++++ RECORDS SUPPLIED ++++

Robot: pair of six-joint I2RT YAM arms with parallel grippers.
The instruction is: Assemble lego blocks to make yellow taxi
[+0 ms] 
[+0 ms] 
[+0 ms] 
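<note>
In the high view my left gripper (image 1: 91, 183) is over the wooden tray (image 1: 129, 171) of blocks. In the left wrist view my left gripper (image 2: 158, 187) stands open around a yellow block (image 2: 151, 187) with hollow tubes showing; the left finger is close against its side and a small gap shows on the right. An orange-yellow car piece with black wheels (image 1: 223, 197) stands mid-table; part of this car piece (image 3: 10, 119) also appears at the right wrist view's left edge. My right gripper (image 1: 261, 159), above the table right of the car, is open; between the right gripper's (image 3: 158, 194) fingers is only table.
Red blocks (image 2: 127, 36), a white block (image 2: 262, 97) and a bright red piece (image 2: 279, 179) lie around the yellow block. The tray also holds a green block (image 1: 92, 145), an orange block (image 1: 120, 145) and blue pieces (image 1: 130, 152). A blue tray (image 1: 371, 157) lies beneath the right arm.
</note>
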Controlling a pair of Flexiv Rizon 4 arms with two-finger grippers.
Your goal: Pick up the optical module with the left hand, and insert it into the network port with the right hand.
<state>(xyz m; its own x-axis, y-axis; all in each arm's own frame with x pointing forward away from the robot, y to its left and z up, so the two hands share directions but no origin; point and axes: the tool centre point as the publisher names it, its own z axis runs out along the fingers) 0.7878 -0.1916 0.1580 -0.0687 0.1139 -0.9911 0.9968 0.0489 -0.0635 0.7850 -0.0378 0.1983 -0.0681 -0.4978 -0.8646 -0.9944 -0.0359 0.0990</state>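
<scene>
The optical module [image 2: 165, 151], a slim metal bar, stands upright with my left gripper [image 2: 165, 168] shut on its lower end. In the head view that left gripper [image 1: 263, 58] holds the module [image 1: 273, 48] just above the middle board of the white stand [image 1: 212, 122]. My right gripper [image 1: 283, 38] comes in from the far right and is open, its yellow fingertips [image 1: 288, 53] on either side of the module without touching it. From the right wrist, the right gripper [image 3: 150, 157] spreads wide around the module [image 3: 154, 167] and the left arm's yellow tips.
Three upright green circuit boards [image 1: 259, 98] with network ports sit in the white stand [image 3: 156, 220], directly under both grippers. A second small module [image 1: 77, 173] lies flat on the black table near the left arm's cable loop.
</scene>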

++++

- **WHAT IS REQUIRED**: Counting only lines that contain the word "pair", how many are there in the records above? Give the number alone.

- **RESPONSE BELOW**: 2